# DESCRIPTION OF THE TASK
With the images removed, return every line below exactly as it reads.

# DATA BELOW
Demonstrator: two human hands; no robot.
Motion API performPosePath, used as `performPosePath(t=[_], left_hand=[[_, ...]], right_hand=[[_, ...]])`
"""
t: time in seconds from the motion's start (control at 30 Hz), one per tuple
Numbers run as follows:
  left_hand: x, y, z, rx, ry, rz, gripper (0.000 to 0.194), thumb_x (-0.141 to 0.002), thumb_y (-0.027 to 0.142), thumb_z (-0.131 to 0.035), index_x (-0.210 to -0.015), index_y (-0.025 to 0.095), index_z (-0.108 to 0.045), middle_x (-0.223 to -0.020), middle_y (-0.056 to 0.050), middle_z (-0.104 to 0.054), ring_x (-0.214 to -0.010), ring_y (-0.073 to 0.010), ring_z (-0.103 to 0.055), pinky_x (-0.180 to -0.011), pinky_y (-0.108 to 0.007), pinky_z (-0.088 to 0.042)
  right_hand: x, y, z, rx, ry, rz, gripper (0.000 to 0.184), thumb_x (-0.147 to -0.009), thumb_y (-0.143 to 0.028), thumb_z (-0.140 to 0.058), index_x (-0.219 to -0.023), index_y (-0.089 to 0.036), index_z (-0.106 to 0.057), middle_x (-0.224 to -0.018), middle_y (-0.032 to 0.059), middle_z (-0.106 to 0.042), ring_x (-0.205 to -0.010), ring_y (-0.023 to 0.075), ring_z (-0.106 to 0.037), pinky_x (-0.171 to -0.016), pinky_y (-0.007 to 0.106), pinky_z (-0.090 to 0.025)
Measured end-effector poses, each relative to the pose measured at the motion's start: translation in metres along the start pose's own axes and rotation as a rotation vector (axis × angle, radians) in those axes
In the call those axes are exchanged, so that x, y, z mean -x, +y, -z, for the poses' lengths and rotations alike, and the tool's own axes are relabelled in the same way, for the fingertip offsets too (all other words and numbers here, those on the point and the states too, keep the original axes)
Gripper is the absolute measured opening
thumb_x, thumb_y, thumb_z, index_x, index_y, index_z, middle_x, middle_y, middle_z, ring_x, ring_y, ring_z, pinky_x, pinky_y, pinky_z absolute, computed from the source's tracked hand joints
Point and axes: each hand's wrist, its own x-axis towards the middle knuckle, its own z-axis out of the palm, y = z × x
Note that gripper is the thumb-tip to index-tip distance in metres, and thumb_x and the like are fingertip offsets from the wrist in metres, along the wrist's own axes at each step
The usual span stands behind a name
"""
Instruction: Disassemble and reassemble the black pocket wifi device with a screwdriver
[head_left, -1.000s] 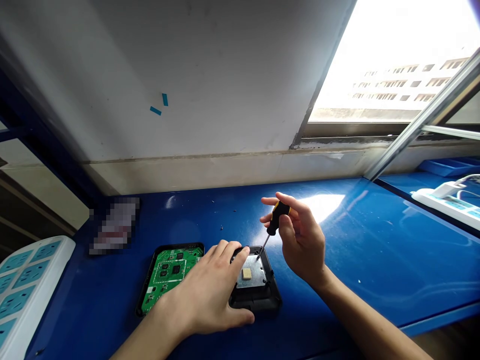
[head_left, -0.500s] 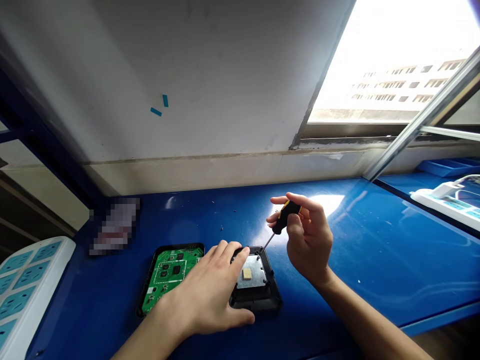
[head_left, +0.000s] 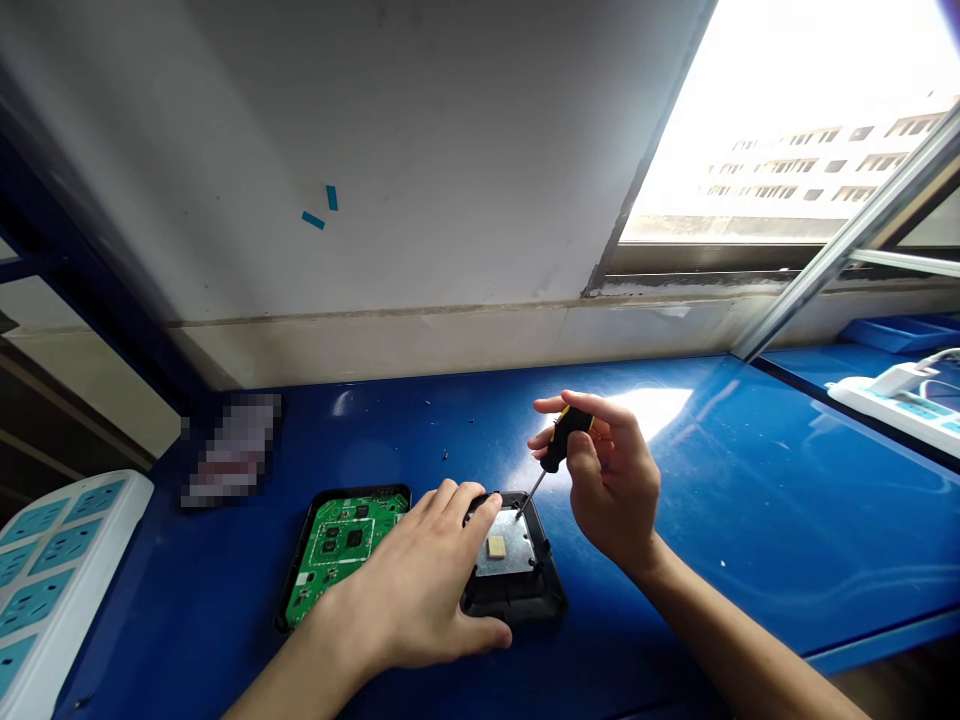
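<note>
My right hand [head_left: 616,478] is closed around a short screwdriver [head_left: 566,437] with a black and yellow handle. The tilted shaft runs down to the far corner of a metal plate [head_left: 491,562] fitted inside a black plastic cover [head_left: 514,606]. A small beige pad [head_left: 496,547] sits on that plate. Laid across the cover's left part, my left hand [head_left: 427,575] grips it, fingers at the far side and thumb at the near side, hiding some of it. Left of this hand, a green circuit board [head_left: 345,540] lies in another black shell, partly covered by my forearm.
Tiny screws [head_left: 445,455] lie on the blue tabletop [head_left: 675,620] behind the covers. A white power strip [head_left: 71,565] stands at the left; another power strip [head_left: 900,405] with a plugged-in adapter is at the right. A blurred-out item [head_left: 234,450] lies at the back left.
The screwdriver and my right hand have shifted slightly left, its tip now lower on the plate's corner. My left hand stays on the cover.
</note>
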Motion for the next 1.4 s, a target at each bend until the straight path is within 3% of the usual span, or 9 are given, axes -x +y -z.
performPosePath(t=[0.27, 0.43, 0.6, 0.8, 1.0, 1.17, 1.4], left_hand=[[0.001, 0.000, 0.002, 0.018, 0.003, 0.007, 0.101, -0.072, 0.052, -0.085, -0.158, 0.022, -0.041, -0.159, -0.014, -0.045, -0.146, -0.0427, -0.039, -0.119, -0.058, -0.038], [0.001, 0.001, 0.001, -0.002, -0.007, 0.008, 0.103, -0.073, 0.053, -0.084, -0.159, 0.019, -0.039, -0.160, -0.015, -0.043, -0.146, -0.0421, -0.038, -0.120, -0.057, -0.037], [0.000, 0.001, 0.001, -0.002, -0.012, 0.007, 0.102, -0.074, 0.053, -0.083, -0.159, 0.020, -0.038, -0.159, -0.015, -0.044, -0.146, -0.0415, -0.037, -0.121, -0.057, -0.037], [0.001, 0.000, 0.000, 0.019, 0.015, -0.004, 0.099, -0.072, 0.051, -0.084, -0.156, 0.022, -0.042, -0.156, -0.014, -0.047, -0.142, -0.0411, -0.042, -0.118, -0.058, -0.039], [0.001, 0.000, 0.000, 0.021, 0.022, -0.009, 0.098, -0.071, 0.051, -0.085, -0.155, 0.021, -0.044, -0.155, -0.015, -0.048, -0.141, -0.0405, -0.044, -0.118, -0.059, -0.040], [0.000, 0.000, 0.002, 0.020, 0.007, -0.002, 0.099, -0.073, 0.051, -0.084, -0.157, 0.022, -0.042, -0.156, -0.014, -0.046, -0.143, -0.0411, -0.041, -0.119, -0.058, -0.038], [0.001, 0.001, 0.001, 0.017, -0.006, 0.009, 0.101, -0.074, 0.052, -0.084, -0.159, 0.022, -0.039, -0.159, -0.014, -0.043, -0.145, -0.0414, -0.038, -0.120, -0.056, -0.036]], right_hand=[[-0.001, -0.001, 0.002, -0.034, -0.060, 0.046, 0.033, -0.099, -0.015, -0.058, -0.126, -0.033, -0.062, -0.117, 0.0024, -0.064, -0.082, 0.0139, -0.072, -0.065, 0.033, -0.064], [-0.002, 0.002, 0.002, 0.055, -0.013, 0.080, 0.036, -0.094, -0.013, -0.068, -0.121, -0.036, -0.067, -0.107, 0.0005, -0.055, -0.082, 0.0140, -0.067, -0.065, 0.034, -0.062], [-0.003, 0.000, 0.003, 0.099, 0.017, 0.116, 0.039, -0.088, -0.010, -0.074, -0.118, -0.035, -0.069, -0.102, -0.0001, -0.056, -0.081, 0.0143, -0.065, -0.062, 0.032, -0.061], [-0.001, -0.005, 0.003, 0.035, 0.005, 0.074, 0.036, -0.102, -0.012, -0.050, -0.129, -0.031, -0.065, -0.112, 0.0033, -0.074, -0.092, 0.0186, -0.074, -0.073, 0.038, -0.065], [0.000, -0.008, 0.001, -0.043, 0.011, 0.062, 0.033, -0.105, -0.016, -0.043, -0.125, -0.029, -0.066, -0.119, 0.0034, -0.074, -0.095, 0.0200, -0.074, -0.076, 0.041, -0.065], [-0.001, -0.001, 0.003, -0.030, -0.021, 0.105, 0.028, -0.102, -0.024, -0.054, -0.128, -0.030, -0.065, -0.118, 0.0064, -0.064, -0.093, 0.0202, -0.070, -0.072, 0.039, -0.062], [-0.002, 0.003, 0.006, 0.087, 0.000, 0.156, 0.032, -0.094, -0.025, -0.071, -0.124, -0.035, -0.068, -0.104, 0.0031, -0.054, -0.083, 0.0179, -0.065, -0.067, 0.038, -0.062]])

# RESULT
Demonstrator: two human hands; no robot.
Motion API performPosePath, used as `performPosePath(t=[_], left_hand=[[_, ...]], right_hand=[[_, ...]])`
"""
t: time in seconds from the motion's start (control at 30 Hz), one per tuple
Numbers run as follows:
  left_hand: x, y, z, rx, ry, rz, gripper (0.000 to 0.194), thumb_x (-0.141 to 0.002), thumb_y (-0.027 to 0.142), thumb_z (-0.131 to 0.035), index_x (-0.210 to -0.015), index_y (-0.025 to 0.095), index_z (-0.108 to 0.045), middle_x (-0.223 to -0.020), middle_y (-0.056 to 0.050), middle_z (-0.104 to 0.054), ring_x (-0.214 to -0.010), ring_y (-0.073 to 0.010), ring_z (-0.103 to 0.055), pinky_x (-0.180 to -0.011), pinky_y (-0.108 to 0.007), pinky_z (-0.088 to 0.042)
  right_hand: x, y, z, rx, ry, rz, gripper (0.000 to 0.184), thumb_x (-0.147 to -0.009), thumb_y (-0.143 to 0.028), thumb_z (-0.140 to 0.058), index_x (-0.219 to -0.023), index_y (-0.089 to 0.036), index_z (-0.106 to 0.057), middle_x (-0.224 to -0.018), middle_y (-0.032 to 0.059), middle_z (-0.106 to 0.042), ring_x (-0.205 to -0.010), ring_y (-0.023 to 0.075), ring_z (-0.106 to 0.037), pinky_x (-0.171 to -0.016), pinky_y (-0.007 to 0.106), pinky_z (-0.090 to 0.025)
Measured end-effector poses, each relative to the pose measured at the motion's start: translation in metres along the start pose's own axes and rotation as a rotation vector (axis × angle, radians) in those axes
In the call those axes are exchanged, so that x, y, z mean -x, +y, -z, for the poses' lengths and rotations alike, and the tool's own axes are relabelled in the same way, for the fingertip offsets too (all other words and numbers here, those on the point and the states too, keep the original axes)
Gripper is the absolute measured opening
thumb_x, thumb_y, thumb_z, index_x, index_y, index_z, middle_x, middle_y, middle_z, ring_x, ring_y, ring_z, pinky_x, pinky_y, pinky_z absolute, computed from the source's tracked hand joints
Point and axes: each hand's wrist, its own x-axis towards the middle knuckle, its own z-axis out of the palm, y = z × x
Note that gripper is the thumb-tip to index-tip distance in metres, and thumb_x and the like are fingertip offsets from the wrist in metres, along the wrist's own axes at each step
The usual span stands behind a name
"""
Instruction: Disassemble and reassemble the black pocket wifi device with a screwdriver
[head_left, -1.000s] 
[head_left, -0.500s] 
[head_left, +0.000s] 
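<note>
My right hand [head_left: 616,478] is closed around a short screwdriver [head_left: 566,437] with a black and yellow handle. The tilted shaft runs down to the far corner of a metal plate [head_left: 491,562] fitted inside a black plastic cover [head_left: 514,606]. A small beige pad [head_left: 496,547] sits on that plate. Laid across the cover's left part, my left hand [head_left: 427,575] grips it, fingers at the far side and thumb at the near side, hiding some of it. Left of this hand, a green circuit board [head_left: 345,540] lies in another black shell, partly covered by my forearm.
Tiny screws [head_left: 445,455] lie on the blue tabletop [head_left: 675,620] behind the covers. A white power strip [head_left: 71,565] stands at the left; another power strip [head_left: 900,405] with a plugged-in adapter is at the right. A blurred-out item [head_left: 234,450] lies at the back left.
The screwdriver and my right hand have shifted slightly left, its tip now lower on the plate's corner. My left hand stays on the cover.
</note>
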Motion for the next 1.4 s, a target at each bend until the straight path is within 3% of the usual span, or 9 are given, axes -x +y -z.
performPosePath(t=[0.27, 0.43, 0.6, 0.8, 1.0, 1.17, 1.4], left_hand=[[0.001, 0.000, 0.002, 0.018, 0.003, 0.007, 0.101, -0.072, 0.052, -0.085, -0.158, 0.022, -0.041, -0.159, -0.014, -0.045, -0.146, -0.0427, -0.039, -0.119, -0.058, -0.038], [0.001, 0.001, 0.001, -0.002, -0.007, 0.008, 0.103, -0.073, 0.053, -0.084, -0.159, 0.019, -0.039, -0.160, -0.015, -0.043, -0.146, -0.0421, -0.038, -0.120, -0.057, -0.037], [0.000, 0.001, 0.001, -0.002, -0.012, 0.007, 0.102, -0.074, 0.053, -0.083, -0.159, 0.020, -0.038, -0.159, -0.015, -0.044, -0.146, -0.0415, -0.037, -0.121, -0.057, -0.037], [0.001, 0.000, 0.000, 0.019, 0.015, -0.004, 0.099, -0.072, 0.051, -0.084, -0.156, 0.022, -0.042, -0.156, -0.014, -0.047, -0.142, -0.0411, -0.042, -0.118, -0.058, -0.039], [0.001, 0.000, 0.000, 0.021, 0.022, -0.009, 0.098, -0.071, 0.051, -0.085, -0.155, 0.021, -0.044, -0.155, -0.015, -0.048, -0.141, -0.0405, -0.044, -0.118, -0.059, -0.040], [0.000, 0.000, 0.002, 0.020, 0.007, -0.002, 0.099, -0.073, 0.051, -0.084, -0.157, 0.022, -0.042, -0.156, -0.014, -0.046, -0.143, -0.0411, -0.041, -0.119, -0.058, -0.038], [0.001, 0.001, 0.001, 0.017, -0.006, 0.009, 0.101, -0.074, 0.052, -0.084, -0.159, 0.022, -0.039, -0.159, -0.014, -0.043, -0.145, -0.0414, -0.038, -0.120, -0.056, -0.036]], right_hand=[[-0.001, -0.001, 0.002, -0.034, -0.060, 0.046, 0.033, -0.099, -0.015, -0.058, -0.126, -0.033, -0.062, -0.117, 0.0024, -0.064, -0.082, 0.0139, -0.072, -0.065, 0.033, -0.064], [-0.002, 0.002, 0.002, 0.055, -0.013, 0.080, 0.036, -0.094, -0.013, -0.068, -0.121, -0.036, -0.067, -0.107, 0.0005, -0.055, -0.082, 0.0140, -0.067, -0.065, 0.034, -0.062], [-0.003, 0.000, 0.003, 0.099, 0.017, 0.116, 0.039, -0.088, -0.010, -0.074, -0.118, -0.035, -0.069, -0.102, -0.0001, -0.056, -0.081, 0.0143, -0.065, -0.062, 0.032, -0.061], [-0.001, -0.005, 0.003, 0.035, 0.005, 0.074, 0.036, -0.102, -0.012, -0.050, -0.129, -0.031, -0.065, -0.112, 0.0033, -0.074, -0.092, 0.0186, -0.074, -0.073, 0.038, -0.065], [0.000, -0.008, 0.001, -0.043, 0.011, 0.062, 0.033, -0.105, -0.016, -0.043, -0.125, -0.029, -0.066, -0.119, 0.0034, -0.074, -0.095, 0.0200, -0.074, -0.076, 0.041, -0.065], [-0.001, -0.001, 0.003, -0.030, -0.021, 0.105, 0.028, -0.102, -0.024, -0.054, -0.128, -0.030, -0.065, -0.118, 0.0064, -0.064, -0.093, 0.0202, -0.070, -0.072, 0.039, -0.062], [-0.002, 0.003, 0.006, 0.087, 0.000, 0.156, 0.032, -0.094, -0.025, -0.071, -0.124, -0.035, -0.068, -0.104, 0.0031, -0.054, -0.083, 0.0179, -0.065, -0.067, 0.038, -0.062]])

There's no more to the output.